Goal of the exercise
Find the word "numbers" in the listing below. Copy every line that has it.
================
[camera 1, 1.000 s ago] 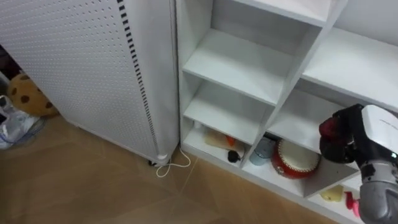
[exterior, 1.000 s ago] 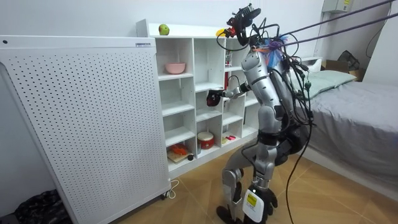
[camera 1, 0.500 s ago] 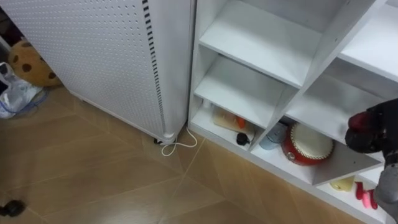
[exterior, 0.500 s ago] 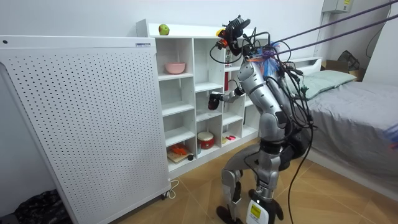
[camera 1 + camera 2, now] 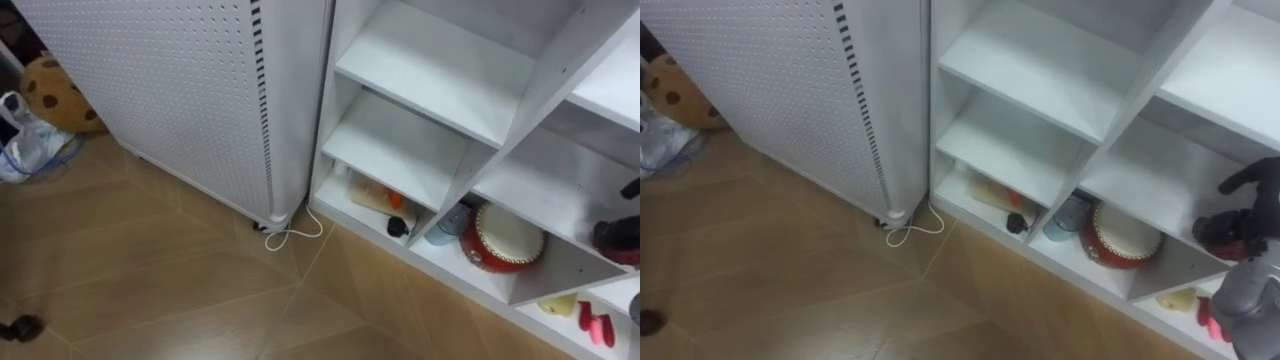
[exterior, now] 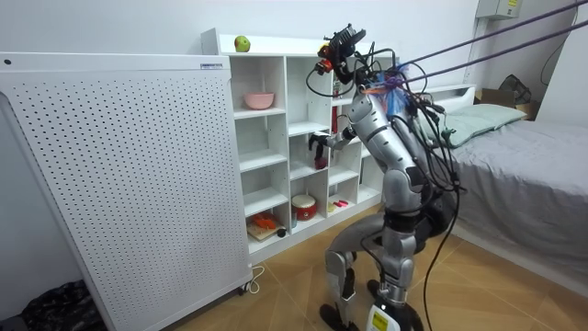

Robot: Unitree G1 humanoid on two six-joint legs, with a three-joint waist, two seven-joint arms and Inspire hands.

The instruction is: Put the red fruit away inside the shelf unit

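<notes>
My right hand point(image 5: 1243, 228) reaches in from the right edge, its dark fingers curled round a red fruit point(image 5: 1216, 233). It hovers in front of a middle compartment of the white closet point(image 5: 430, 70), just above the bottom row. In the room view the right hand point(image 6: 320, 147) is stretched out to the closet's middle column while I stand facing it, leaning forward. A green apple point(image 6: 242, 43) and a yellow fruit point(image 6: 324, 47) lie on the closet's top.
A red round pot point(image 5: 506, 237) and small toys sit in the bottom compartments, and a pink bowl point(image 6: 258, 99) stands on an upper shelf. A white perforated panel point(image 5: 170, 80) stands to the closet's left, with a white cord point(image 5: 290, 232) on the floor. A bed point(image 6: 524, 165) lies behind me.
The eye view has shifted, so the closet and my right hand with the red fruit now lie further right. In the room view my torso has leaned closer to the closet.
</notes>
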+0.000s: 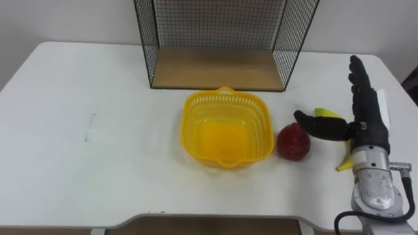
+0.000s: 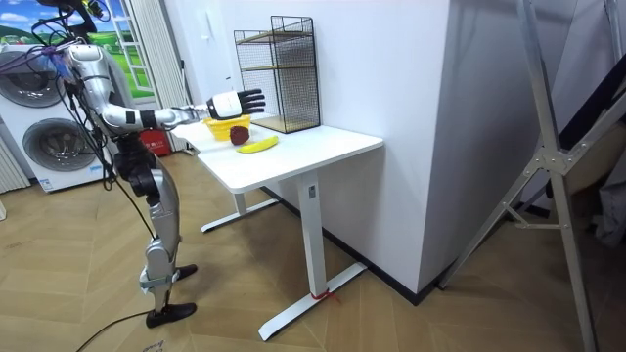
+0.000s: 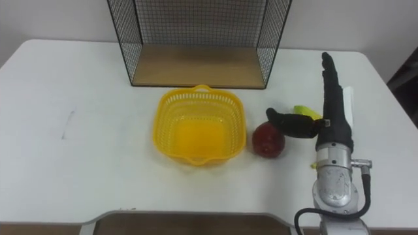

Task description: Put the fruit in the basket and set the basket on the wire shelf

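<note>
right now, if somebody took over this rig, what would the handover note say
Right hand: open, fingers straight, hanging over the banana, thumb stretched towards the red fruit; it grips nothing.
Yellow basket: empty, on the white table just in front of the wire shelf.
Red fruit: on the table beside the basket's right side. Banana: further right, partly covered by the hand.
Done: nothing yet.
Left: put both fruit in the basket, then set the basket on the wire shelf.
</note>
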Tool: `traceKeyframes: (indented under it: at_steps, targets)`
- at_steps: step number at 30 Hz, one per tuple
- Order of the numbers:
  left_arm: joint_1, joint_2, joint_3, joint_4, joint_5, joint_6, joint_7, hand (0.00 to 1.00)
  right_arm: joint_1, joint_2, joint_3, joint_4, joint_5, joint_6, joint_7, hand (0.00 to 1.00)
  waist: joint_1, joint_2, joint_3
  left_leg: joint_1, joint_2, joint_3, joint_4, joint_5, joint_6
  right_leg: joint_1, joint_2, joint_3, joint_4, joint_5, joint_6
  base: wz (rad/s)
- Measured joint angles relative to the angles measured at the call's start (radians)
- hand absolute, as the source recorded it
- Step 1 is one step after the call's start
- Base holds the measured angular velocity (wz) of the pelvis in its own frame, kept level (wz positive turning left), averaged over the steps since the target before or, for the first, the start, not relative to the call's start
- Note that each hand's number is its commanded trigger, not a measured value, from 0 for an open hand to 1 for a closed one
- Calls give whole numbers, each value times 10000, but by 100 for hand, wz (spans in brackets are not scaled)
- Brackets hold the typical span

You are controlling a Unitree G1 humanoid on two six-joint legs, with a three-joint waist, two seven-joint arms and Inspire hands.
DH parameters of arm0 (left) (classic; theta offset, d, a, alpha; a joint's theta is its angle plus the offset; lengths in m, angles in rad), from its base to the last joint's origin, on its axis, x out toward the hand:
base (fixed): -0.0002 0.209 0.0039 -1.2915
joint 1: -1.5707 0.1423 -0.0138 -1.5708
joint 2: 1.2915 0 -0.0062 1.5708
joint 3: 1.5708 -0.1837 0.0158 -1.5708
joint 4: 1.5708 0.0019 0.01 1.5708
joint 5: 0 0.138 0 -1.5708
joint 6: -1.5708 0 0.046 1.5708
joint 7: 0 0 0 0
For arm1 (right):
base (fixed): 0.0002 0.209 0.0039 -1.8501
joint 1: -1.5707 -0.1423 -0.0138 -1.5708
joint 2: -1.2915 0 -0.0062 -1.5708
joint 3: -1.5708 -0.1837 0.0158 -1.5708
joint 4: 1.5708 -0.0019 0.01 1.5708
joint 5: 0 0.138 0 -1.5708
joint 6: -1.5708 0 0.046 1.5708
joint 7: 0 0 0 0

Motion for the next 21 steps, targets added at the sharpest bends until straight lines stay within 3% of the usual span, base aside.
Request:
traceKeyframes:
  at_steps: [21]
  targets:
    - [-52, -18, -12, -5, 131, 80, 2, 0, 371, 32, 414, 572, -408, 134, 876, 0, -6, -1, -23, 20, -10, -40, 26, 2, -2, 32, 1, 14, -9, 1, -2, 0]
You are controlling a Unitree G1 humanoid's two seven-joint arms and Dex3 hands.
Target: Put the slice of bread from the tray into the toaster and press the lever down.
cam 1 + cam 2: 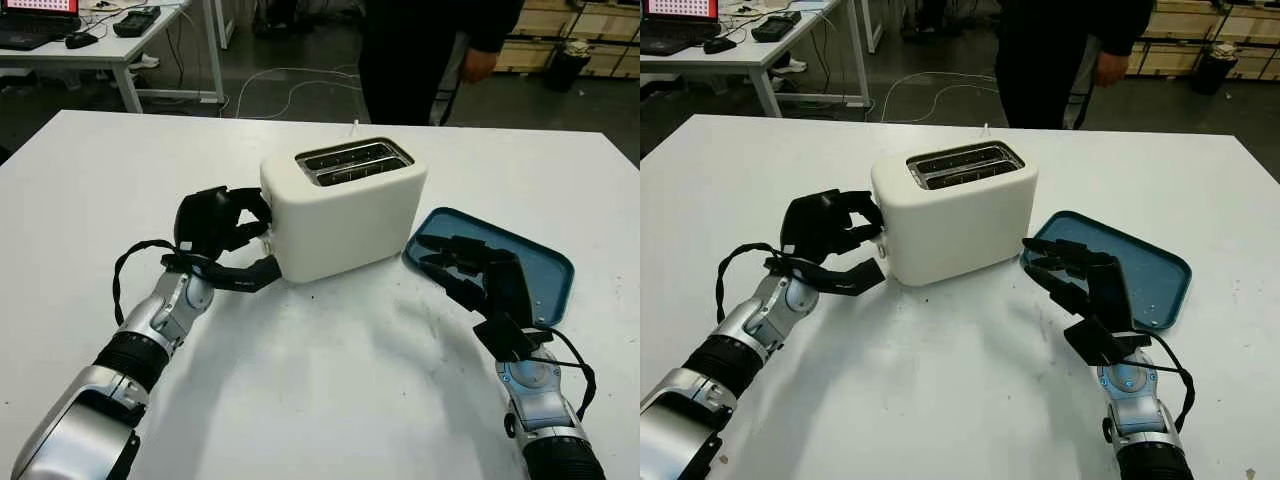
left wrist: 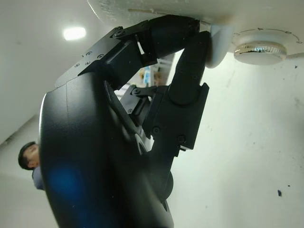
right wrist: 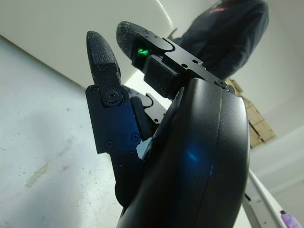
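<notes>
Left robot hand [image 1: 225, 235] hides lever — unreadable.

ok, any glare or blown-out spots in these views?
Left wrist view: a ceiling light blooms into a bright blob beside the left hand, and the toaster's chrome dial carries a highlight. Eye views: soft shadows under the cream two-slot toaster on the evenly lit white table.

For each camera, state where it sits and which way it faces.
Left eye: head, looking down at toaster and tray; both arms.
Right eye: same scene, slightly shifted.
Left wrist: behind left hand, fingers on the toaster's lever.
Right wrist: behind open right hand, toward toaster.
Shared: toaster.
</notes>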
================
Task response
- Order of the numbers:
- Calls give whole numbers, each value times 10000, but by 100 for hand, wz (spans in brackets are not scaled)

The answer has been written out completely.